What is the difference between OFA and the new first aid levels in BC?

OFA Level 1 is now Basic first aid (7 hours, unchanged). OFA Level 2 is now Intermediate first aid (reduced from 35 hours to 14 hours). OFA Level 3 is now Advanced first aid (70 hours, unchanged). The new system aligns with CSA national standards. Existing OFA certificates remain valid until they expire, up to November 2027.

Do I need to replace my OFA certificates right away?

No. Active OFA certificates are recognized as equivalent until their expiry date. When it's time to recertify, you'll take the new CSA-aligned course instead. CSA-aligned courses have been available from approved providers since July 2024.

How often must the first aid assessment be reviewed?

Annually, or whenever a significant operational change occurs.
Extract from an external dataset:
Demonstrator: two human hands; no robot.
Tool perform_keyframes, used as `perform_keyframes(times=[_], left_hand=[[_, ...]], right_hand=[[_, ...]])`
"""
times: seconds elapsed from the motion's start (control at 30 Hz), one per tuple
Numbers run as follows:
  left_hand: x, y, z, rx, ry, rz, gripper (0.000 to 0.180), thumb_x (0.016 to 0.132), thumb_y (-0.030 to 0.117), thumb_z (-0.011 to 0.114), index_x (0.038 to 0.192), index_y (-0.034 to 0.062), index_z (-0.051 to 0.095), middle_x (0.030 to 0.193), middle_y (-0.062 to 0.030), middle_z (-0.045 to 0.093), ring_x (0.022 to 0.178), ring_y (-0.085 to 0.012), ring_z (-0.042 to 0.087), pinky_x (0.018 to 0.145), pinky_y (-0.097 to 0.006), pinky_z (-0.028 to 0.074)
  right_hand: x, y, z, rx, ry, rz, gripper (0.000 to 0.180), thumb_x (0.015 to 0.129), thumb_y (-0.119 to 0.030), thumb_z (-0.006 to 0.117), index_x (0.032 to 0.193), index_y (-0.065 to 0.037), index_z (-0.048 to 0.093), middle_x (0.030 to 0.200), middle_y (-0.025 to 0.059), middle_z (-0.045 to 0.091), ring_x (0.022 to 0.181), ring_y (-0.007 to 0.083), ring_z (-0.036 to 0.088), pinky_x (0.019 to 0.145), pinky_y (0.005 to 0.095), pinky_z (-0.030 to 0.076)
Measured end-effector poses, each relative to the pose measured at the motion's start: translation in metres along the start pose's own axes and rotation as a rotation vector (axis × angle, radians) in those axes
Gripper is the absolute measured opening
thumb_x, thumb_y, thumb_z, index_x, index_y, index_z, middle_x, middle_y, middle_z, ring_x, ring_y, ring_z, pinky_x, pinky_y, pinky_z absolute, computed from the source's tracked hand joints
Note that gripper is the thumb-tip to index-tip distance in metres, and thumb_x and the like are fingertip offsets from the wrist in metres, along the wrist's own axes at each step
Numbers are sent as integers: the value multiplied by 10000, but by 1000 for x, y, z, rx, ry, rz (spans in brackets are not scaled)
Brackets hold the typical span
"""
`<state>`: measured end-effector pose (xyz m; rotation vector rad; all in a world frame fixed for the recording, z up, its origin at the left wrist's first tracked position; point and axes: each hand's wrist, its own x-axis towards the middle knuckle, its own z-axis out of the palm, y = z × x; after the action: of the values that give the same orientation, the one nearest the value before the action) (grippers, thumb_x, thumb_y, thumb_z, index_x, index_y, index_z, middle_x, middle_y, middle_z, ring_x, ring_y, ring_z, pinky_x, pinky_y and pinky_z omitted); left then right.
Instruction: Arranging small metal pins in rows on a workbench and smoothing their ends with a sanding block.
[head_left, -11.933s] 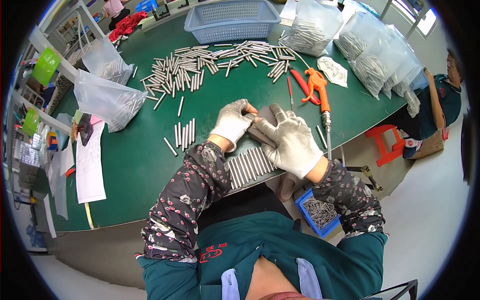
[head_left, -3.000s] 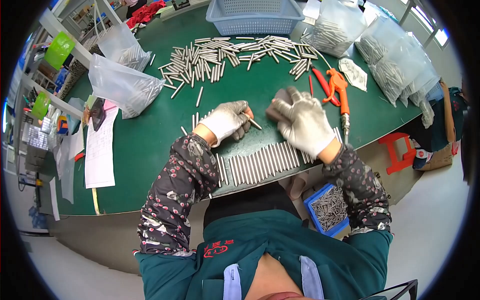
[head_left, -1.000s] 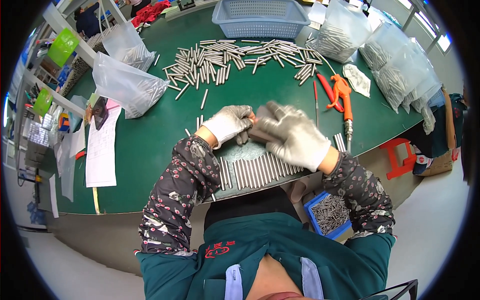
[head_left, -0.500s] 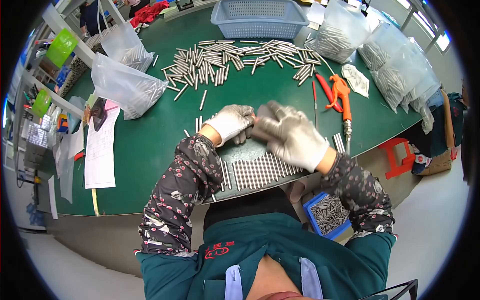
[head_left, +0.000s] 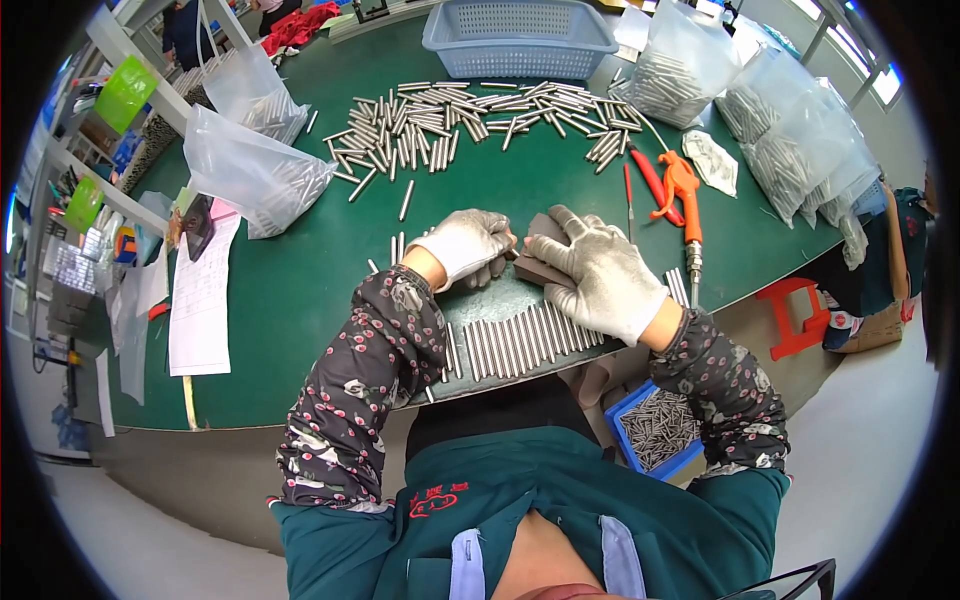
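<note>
My left hand [head_left: 466,245], in a whitish glove with worn grey fingers, is closed above the green table; what its fingers hold is hidden. Just right of it, my gloved right hand [head_left: 605,275] grips a dark grey-brown rectangular block [head_left: 546,250], fingers laid over its top and the thumb along its near side. The block's left end is close to the left fingertips. Nearer to me lies a row of slim metal pins [head_left: 515,342], side by side along the table edge, partly under the right hand. A few more pins [head_left: 398,246] lie beside my left wrist.
A heap of loose metal pins [head_left: 430,120] spreads across the far table, before a blue plastic basket [head_left: 520,52]. Bags of pins [head_left: 255,175] stand left and right. An orange air gun [head_left: 682,185] lies at right; a blue bin [head_left: 655,430] of pins sits below the edge.
The right hand and block, smeared by motion before, now show sharply and sit slightly further right and lower. My left hand stays closed in nearly the same place.
</note>
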<state>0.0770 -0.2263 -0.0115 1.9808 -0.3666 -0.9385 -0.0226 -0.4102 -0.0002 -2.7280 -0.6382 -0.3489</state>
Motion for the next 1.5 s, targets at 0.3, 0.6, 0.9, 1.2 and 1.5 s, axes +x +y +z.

This includes moving to a new worksite, adding workers, changing the type of work, or any change that could affect your workplace's hazard rating or accessibility.
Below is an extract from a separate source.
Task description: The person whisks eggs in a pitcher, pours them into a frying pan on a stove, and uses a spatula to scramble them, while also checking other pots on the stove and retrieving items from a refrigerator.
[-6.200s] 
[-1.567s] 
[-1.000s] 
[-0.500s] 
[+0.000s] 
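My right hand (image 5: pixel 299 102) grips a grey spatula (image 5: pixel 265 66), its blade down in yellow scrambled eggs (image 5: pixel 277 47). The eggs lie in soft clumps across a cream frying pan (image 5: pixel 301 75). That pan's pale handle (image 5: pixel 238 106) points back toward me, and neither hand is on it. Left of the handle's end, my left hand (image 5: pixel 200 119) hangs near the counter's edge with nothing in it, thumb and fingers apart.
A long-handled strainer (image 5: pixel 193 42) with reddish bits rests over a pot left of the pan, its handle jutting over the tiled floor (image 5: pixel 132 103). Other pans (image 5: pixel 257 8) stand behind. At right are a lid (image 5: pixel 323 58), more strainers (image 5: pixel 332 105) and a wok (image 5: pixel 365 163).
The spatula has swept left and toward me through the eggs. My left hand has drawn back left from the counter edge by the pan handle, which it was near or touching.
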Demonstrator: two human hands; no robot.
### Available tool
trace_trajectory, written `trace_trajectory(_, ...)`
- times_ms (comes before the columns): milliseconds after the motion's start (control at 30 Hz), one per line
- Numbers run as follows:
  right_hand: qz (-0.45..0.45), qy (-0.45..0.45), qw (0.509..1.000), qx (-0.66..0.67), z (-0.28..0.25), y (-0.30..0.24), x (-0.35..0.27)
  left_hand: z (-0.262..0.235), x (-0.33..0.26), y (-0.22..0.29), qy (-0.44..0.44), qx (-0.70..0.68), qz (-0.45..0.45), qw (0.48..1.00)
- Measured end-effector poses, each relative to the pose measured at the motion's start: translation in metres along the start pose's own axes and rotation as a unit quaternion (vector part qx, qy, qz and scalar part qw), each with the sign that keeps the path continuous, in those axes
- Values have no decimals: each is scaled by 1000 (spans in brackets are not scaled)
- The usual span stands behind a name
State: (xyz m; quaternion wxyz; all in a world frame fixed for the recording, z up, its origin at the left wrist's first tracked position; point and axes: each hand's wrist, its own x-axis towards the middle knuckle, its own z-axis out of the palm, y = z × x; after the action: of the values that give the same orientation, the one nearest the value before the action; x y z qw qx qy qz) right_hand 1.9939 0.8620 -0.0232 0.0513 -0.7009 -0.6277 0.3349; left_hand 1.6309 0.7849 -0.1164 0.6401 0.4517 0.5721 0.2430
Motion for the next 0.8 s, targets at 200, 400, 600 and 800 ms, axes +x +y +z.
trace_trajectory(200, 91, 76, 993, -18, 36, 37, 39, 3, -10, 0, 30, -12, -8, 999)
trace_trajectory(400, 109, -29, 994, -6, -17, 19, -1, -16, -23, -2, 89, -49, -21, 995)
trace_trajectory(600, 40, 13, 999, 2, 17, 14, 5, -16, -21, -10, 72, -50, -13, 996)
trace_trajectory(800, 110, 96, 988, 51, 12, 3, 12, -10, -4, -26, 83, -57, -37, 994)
What makes a worksite "less accessible" under WorkSafeBC rules?

A workplace is classified as less accessible if a BC Emergency Health Services ambulance would normally take more than 30 minutes to reach it. This is common for remote construction sites, forestry operations, and rural industrial facilities. Less accessible worksites require higher first aid coverage.

How often must first aid kits be inspected?

WorkSafeBC requires kits to be inspected regularly and replenished after use. While the regulation doesn't specify an exact inspection frequency, best practice is monthly inspection plus immediate replenishment after any use. Document your inspections.